The warm lie Wednesday November 25, 2009, 0 comments

First, let me state emphatically that I have always been an ‘environmentalist’.

The reason that’s in quotes is because that word has, like so many other good words, been co-opted and twisted and bent to mean something different than it should. To me, environmentalism has always been about intelligent, efficient use of resources and intelligent, elegant solutions to the waste produced by modern industry.

But that’s not what it means any more. Now environmentalism is about being anti-government, anti-economy, ant-establishment, anti-global-warming, anti- all sorts of things. Even meat! Environmentalism has become about being against other things, not for the environment. About shaming people into approved behaviour, and shaming them out of behaviour that isn’t. Sounds like religion to me.

But of all of it, the whole thing, it’s the global warming thing that’s been getting to me the most lately.

While I agree (who other than an oil man wouldn’t?) that we should be making more efficient cars, making more efficient use of and investment in public transit, and doing out best not to waste energy, I do not believe we should be doing these things to ward off global warming. I think we should be doing them because it’s the smart thing to do. The more efficient we are, the lower our energy costs are. Hell, my kind of environmentalism isn’t anti-economy, it’s capitalism at work.
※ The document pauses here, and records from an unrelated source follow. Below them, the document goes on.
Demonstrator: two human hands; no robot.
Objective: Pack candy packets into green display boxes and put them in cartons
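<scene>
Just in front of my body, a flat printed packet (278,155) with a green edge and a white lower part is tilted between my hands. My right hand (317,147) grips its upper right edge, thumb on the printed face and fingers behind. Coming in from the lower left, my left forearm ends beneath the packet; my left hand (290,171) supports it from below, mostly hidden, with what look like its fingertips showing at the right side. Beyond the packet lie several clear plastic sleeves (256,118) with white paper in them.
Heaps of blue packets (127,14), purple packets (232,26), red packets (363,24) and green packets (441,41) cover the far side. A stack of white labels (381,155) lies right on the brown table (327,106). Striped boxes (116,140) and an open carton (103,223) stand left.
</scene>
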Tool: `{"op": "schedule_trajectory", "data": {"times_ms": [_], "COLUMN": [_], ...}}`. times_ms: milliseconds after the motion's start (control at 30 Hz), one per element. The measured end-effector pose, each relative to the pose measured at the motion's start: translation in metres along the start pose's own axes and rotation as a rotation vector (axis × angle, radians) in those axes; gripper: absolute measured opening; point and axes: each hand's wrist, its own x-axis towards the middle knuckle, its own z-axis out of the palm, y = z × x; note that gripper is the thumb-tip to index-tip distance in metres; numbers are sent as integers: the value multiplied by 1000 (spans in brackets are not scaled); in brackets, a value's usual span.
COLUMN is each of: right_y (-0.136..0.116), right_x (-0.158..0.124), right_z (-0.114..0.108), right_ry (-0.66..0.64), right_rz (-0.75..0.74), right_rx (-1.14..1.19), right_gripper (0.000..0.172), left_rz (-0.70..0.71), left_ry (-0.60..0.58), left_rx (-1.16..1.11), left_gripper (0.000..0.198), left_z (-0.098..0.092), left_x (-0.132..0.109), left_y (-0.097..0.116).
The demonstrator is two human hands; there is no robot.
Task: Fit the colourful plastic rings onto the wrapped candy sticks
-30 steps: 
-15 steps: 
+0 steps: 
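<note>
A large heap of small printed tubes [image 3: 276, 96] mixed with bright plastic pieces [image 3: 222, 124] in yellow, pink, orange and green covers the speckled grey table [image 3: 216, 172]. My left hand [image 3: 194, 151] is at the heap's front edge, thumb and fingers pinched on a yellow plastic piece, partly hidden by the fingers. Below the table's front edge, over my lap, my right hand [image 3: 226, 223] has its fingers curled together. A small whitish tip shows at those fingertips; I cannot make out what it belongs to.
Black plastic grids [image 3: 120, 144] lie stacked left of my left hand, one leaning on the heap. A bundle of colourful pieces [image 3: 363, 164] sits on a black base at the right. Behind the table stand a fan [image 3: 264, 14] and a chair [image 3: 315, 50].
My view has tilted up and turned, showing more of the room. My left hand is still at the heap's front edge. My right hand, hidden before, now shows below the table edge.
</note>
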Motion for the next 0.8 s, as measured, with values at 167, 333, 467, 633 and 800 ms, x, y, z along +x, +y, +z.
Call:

But back to the global warming thing.

I don’t really believe in it. I don’t believe in the ‘hockey stick’ graphs that the major media outlets have been trotting out for decades. I think the science behind such charts smells bad. There’s too much politics tied up in it. One need look no further than the fact that the face of the anti-global-warming resistance is a former Vice President of the United States.

I was somewhat vindicated recently when it came to light that the science that’s been supporting this wholesale attack on the phantom menace of global warming has been seriously cooked. I don’t find myself surprised. Like I said, I’ve always believed it smelled a bit funny.

While I can, like many others, point out the extremely hot summers we had from the mid-1990s till the mid 2000s as anecdotal evidence of global warming and have Al Gore and his army nod emphatically at my astuteness, if I were to point out the last two summers and winters in this area which have been colder than any I remember in my life, they’ll just say its an aberration, and that the trend is still up, up, up! One has only look at the hockey stick graph to see it, right? Forget that rubbish some scientists have been saying about solar activity. No way could changes in the output of the sun have any effect on the temperature of the earth! Their science is wrong!

How about this? Instead of lying and destroying credibility for what could be a pretty good movement, if only it weren’t becoming the next big religion, how about we just put the science out there, the measurable facts, and let people make informed decisions. Why lie?

It’s laughable that a spike in oil prices last year did more to finally put fuel efficient cars on the road than four decades of evangelizing about global warming by bearded hippies and overfed ex-politicians and bad scientists. That’s because people react locally. Hit them in the wallet, and they’ll change their consumption patterns to minimize the impact. If you want people to use less gas, make gas more expensive. See? It worked!

I am completely behind the message, if that message is that we have to make more efficient use of our non-renewable resources before we run out of them. Yes, we need to get more sustainable energy production going, and yes, we have to compensate for any reduction in production due to responsible practices by increasing efficiency and using less to do more.

But you know what? That’s just sound economics. It doesn’t have to be sold to us with a big lie.